With little indication yet of when these industries might return to normal, and indeed with little clarity on what the new normal looks like right now, any worthwhile inquiry must be designed to take into account those unknowns. There will be a need for contingency plans for the contingency plan.

Comprised of Members of Parliament from Labour, the Conservatives, and the Scottish National Party, the group says it accepts any support plans for the industry’s recovery will be conditioned on a safe timeline and that it will be steered by government health advice. Chief executive of trade body U.K. Hospitality Kate Nicholls, says, however that the “inquiry will focus on how we get restarted rather than necessarily when.

“It is clear we will only be able to recover if the right plan is in place, the government understands the scale of the task and the opportunities it presents, and the correct support is provided,” Nicholls added, noting the particular importance of extending of the job retention scheme (through which the government compensates businesses for 80 percent of employees’ wages), from its current fixed term of three months.
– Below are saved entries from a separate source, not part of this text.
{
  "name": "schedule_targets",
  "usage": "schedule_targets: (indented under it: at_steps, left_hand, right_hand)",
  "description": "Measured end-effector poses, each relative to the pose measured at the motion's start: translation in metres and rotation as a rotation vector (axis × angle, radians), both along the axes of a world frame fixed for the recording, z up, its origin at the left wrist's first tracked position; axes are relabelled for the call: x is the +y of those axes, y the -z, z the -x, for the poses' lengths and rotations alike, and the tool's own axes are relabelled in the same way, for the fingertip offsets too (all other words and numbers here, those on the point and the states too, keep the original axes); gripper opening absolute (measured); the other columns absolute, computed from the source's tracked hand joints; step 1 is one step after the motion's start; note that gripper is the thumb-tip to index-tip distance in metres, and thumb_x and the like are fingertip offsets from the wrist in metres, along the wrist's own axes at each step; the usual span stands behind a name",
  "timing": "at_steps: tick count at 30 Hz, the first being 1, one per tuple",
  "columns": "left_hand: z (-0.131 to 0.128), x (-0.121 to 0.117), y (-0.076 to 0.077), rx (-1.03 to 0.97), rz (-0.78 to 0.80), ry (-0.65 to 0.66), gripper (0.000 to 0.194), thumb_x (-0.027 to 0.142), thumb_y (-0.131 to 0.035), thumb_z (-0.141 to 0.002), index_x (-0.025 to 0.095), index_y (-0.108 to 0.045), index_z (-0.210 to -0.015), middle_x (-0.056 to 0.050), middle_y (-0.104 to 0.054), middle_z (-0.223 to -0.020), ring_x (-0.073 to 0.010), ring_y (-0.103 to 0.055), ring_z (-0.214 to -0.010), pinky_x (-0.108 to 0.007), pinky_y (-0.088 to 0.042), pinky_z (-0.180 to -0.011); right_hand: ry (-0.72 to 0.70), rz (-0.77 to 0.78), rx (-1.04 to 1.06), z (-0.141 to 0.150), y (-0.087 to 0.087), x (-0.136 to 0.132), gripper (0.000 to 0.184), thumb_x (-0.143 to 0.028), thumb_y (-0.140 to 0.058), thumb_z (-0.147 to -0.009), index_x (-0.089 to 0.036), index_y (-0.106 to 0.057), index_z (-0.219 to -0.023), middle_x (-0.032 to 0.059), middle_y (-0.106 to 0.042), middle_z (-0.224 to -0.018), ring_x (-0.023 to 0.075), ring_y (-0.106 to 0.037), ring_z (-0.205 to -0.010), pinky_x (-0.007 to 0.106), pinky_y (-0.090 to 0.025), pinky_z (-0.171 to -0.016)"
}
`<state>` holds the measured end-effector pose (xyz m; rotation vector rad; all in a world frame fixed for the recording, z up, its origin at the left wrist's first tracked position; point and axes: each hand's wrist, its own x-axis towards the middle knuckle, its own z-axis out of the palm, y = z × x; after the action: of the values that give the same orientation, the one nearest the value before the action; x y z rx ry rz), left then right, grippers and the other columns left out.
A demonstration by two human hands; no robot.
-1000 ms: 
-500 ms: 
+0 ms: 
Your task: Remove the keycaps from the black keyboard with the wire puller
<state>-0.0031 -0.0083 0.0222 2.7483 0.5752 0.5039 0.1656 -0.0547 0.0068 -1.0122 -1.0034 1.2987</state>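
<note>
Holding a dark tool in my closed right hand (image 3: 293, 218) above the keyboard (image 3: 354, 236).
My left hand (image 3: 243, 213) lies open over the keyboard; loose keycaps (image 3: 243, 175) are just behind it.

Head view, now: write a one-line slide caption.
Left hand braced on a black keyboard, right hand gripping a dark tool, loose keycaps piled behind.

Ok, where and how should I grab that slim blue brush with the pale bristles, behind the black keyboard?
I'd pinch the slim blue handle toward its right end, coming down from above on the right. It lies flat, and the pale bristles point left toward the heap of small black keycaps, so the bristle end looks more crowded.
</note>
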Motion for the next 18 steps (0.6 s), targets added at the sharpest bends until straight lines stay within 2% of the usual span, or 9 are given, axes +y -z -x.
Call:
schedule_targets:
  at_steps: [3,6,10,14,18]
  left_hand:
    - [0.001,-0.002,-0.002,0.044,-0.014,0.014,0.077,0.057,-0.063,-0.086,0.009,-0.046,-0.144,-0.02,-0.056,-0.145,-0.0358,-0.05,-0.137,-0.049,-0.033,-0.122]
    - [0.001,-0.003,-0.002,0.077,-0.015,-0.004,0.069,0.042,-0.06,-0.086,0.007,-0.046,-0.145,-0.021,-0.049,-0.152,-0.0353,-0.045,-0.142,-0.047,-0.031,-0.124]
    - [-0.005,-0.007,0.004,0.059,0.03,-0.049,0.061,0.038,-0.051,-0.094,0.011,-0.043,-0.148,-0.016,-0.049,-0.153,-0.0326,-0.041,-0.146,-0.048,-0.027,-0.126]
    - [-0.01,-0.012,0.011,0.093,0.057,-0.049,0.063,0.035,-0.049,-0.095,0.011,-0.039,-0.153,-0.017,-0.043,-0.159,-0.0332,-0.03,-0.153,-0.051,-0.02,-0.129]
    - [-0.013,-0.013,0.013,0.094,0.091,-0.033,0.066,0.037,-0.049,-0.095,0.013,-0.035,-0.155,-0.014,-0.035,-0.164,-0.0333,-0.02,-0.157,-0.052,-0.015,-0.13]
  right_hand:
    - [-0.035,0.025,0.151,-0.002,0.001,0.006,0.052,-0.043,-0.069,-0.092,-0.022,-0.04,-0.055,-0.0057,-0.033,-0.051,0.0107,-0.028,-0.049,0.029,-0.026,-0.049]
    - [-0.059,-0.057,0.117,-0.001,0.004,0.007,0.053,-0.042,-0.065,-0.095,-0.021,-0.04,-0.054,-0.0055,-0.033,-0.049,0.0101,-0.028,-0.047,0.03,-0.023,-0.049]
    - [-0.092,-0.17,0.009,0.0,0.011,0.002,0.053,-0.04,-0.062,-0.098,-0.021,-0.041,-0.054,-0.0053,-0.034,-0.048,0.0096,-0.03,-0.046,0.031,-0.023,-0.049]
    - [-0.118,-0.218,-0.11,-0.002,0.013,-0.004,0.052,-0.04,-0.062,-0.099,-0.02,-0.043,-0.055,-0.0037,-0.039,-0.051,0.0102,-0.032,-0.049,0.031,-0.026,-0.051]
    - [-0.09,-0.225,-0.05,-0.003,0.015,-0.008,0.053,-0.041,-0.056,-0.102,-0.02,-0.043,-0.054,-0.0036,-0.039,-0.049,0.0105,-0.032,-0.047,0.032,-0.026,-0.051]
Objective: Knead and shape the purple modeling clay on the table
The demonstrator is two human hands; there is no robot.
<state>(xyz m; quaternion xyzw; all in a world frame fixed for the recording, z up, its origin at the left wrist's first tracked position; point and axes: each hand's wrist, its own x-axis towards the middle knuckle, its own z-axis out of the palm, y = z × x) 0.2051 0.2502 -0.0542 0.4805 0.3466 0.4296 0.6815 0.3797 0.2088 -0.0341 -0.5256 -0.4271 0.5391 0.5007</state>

Pressure groups elsewhere are campaigning for a nine month rent-free period in order to give restaurants the ability to recover at the start of next year. Coupled with an extension to government compensation for staffing, there is a belief from within the industry that government-assisted rent relief will go a long way in avoiding the industry’s complete collapse.

The All Parliamentary Group aims to publish its findings and a report with long-term recommendations for the government by the middle of May, well ahead, it says, of “any planned reopening.”